Assignment:
When the line containing "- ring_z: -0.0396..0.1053" appears in the data below, begin copying there and stop only after the line containing "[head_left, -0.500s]".
**********
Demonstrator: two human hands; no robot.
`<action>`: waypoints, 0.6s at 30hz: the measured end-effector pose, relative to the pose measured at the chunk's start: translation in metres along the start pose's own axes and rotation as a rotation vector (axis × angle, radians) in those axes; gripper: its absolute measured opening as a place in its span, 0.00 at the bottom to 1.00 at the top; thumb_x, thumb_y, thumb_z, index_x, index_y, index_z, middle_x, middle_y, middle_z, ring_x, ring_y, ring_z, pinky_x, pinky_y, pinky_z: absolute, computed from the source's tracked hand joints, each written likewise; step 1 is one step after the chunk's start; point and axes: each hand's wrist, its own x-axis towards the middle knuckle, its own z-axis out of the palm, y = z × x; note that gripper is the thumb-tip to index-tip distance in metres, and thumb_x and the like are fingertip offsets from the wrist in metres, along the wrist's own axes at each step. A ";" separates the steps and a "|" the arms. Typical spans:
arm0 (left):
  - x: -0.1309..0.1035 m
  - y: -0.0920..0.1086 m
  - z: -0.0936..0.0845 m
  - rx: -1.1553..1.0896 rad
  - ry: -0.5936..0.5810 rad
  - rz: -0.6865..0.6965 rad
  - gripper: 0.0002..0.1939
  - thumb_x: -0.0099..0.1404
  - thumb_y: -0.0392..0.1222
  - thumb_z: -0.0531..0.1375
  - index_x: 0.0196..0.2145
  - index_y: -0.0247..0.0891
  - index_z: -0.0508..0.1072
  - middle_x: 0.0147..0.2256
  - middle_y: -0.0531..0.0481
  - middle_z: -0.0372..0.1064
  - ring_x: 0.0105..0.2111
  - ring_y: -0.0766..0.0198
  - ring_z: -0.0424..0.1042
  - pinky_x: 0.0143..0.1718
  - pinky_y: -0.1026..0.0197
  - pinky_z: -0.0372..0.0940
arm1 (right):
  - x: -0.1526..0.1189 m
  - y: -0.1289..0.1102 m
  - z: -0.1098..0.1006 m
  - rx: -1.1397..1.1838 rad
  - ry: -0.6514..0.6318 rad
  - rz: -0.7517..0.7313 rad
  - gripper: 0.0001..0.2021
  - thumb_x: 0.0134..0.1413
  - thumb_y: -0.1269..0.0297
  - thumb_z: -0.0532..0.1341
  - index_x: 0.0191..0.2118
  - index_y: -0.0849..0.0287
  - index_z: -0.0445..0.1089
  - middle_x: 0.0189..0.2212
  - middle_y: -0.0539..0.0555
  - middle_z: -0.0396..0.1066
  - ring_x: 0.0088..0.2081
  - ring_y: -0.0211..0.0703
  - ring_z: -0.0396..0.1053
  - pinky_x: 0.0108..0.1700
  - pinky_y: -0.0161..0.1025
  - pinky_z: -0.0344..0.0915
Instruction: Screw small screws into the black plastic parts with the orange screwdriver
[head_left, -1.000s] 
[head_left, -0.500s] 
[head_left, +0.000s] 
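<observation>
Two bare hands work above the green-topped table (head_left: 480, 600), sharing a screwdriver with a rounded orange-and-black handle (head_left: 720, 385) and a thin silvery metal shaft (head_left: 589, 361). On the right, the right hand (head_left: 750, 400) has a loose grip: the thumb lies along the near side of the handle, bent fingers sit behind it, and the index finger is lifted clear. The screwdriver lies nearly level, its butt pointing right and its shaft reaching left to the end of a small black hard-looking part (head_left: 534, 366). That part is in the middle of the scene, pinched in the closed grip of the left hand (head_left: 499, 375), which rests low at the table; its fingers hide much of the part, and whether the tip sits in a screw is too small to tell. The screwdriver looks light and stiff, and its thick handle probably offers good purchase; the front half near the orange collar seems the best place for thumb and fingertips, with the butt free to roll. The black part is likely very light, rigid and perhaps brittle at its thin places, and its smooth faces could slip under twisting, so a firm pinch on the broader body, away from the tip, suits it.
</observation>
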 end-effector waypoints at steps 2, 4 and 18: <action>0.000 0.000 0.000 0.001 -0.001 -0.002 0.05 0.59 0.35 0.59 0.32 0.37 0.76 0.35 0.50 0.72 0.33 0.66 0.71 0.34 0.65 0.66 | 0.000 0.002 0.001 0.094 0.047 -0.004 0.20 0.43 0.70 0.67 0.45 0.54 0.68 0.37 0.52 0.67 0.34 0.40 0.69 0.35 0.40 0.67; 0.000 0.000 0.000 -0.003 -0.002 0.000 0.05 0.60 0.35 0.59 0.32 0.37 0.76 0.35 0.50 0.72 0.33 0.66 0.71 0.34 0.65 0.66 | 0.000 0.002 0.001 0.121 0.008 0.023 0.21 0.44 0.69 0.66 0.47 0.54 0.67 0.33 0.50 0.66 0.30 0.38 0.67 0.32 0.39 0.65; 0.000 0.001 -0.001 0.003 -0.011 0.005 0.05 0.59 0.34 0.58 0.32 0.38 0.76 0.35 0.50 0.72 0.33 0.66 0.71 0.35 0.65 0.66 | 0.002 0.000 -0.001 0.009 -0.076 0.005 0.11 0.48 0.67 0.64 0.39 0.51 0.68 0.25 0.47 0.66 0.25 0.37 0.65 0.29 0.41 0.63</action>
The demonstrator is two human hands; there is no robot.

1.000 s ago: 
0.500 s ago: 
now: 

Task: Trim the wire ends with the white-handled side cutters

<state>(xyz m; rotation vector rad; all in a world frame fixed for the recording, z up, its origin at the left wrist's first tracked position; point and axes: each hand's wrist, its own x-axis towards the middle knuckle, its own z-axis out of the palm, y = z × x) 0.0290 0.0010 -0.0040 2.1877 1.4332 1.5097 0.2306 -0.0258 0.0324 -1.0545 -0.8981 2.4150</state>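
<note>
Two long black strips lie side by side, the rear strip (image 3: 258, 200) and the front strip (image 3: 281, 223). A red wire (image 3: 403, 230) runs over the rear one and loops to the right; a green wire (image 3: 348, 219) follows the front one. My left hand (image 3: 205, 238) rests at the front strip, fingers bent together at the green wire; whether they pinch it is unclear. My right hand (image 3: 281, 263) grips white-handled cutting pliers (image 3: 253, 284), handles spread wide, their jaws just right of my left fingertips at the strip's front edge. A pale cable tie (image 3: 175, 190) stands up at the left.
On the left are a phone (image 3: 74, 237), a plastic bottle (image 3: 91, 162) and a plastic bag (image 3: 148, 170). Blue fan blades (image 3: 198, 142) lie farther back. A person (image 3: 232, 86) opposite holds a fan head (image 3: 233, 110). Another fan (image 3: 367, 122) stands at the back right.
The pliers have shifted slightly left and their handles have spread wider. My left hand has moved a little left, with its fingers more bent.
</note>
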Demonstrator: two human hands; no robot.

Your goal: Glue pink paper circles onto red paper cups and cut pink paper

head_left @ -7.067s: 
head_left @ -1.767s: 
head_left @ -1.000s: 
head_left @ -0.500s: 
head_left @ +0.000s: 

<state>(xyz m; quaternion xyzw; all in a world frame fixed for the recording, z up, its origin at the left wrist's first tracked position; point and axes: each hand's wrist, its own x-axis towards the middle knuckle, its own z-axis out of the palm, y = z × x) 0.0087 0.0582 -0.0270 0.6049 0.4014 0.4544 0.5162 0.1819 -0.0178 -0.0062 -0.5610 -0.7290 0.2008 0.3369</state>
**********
Output:
  - ring_z: -0.0396..0.1053
  - pinky_x: 0.0108..0.1700
  - pinky_y: -0.0161..0.1025
  - pinky_z: -0.0344..0.0915
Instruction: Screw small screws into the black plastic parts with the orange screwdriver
[head_left, -1.000s] 
[head_left, -0.500s] 

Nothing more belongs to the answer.